What the task requires: Return the whole of the data exactly.

Source data:

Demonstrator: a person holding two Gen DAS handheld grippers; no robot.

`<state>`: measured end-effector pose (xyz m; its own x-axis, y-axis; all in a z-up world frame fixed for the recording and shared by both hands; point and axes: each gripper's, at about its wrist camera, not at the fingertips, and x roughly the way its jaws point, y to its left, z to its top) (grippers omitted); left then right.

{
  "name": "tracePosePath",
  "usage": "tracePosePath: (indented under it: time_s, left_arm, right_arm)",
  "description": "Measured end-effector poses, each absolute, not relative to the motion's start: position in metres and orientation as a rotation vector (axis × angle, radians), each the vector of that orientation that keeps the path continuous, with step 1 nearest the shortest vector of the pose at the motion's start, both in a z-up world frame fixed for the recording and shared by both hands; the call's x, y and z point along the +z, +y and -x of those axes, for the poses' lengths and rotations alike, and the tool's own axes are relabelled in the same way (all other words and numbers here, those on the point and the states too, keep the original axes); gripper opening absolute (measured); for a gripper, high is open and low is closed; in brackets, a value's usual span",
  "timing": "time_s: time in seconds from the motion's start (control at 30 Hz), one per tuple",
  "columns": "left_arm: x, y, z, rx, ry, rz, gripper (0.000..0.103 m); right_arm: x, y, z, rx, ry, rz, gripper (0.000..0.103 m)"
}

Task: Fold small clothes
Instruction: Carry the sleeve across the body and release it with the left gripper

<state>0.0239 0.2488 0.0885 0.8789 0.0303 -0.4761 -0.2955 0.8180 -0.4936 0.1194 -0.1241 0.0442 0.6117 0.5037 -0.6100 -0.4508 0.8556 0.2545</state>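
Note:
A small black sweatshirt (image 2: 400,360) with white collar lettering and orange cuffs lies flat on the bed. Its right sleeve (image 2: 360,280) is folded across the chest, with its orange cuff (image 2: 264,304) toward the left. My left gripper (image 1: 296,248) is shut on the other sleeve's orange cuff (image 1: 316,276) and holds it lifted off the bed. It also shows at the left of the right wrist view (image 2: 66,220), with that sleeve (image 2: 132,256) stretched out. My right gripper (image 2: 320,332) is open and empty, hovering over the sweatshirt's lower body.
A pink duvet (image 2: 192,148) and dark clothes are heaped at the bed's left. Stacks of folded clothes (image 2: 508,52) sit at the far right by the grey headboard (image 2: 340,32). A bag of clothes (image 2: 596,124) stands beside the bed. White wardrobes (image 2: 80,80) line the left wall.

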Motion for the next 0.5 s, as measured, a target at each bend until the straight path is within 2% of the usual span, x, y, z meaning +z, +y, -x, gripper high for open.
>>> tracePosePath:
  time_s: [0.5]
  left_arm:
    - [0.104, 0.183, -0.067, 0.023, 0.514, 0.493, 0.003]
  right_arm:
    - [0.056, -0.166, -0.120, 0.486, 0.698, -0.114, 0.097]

Answer to this task:
Demonstrator: a person holding two Gen DAS handheld grippers; no robot.

`<state>`: measured end-effector pose (xyz m; its own x-axis, y-axis; all in a z-up world frame fixed for the recording and shared by both hands; point and axes: each gripper's, at about its wrist camera, not at the fingertips, and x roughly the way its jaws point, y to its left, z to its top) (grippers omitted); left then right.

{
  "name": "tracePosePath",
  "usage": "tracePosePath: (indented under it: time_s, left_arm, right_arm)",
  "description": "Measured end-effector poses, each absolute, not relative to the motion's start: position in metres and orientation as a rotation vector (axis × angle, radians), each the vector of that orientation that keeps the path continuous, with step 1 nearest the shortest vector of the pose at the motion's start, both in a z-up world frame fixed for the recording and shared by both hands; the call's x, y and z point along the +z, +y and -x of those axes, for the poses' lengths and rotations alike, and the tool's own axes are relabelled in the same way (all other words and numbers here, those on the point and the states too, keep the original axes); gripper opening absolute (measured); for a gripper, high is open and low is closed; in brackets, a value's usual span",
  "timing": "time_s: time in seconds from the motion's start (control at 30 Hz), one per tuple",
  "columns": "left_arm: x, y, z, rx, ry, rz, gripper (0.000..0.103 m); right_arm: x, y, z, rx, ry, rz, gripper (0.000..0.103 m)"
}

Task: Fold small clothes
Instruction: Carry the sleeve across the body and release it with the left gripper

<state>0.0239 0.2488 0.0885 0.8789 0.0303 -0.4761 -0.2955 0.8180 -0.4936 0.1194 -0.1241 0.0442 0.6117 0.5037 -0.6100 -0.4508 0.8556 0.2545</state>
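Note:
A small black sweatshirt (image 2: 400,360) with white collar lettering and orange cuffs lies flat on the bed. Its right sleeve (image 2: 360,280) is folded across the chest, with its orange cuff (image 2: 264,304) toward the left. My left gripper (image 1: 296,248) is shut on the other sleeve's orange cuff (image 1: 316,276) and holds it lifted off the bed. It also shows at the left of the right wrist view (image 2: 66,220), with that sleeve (image 2: 132,256) stretched out. My right gripper (image 2: 320,332) is open and empty, hovering over the sweatshirt's lower body.
A pink duvet (image 2: 192,148) and dark clothes are heaped at the bed's left. Stacks of folded clothes (image 2: 508,52) sit at the far right by the grey headboard (image 2: 340,32). A bag of clothes (image 2: 596,124) stands beside the bed. White wardrobes (image 2: 80,80) line the left wall.
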
Motion for the next 0.5 s, as measured, a target at each bend until the straight path is within 2% of the usual span, x, y, z meaning +z, +y, -x, gripper high for open.
>>> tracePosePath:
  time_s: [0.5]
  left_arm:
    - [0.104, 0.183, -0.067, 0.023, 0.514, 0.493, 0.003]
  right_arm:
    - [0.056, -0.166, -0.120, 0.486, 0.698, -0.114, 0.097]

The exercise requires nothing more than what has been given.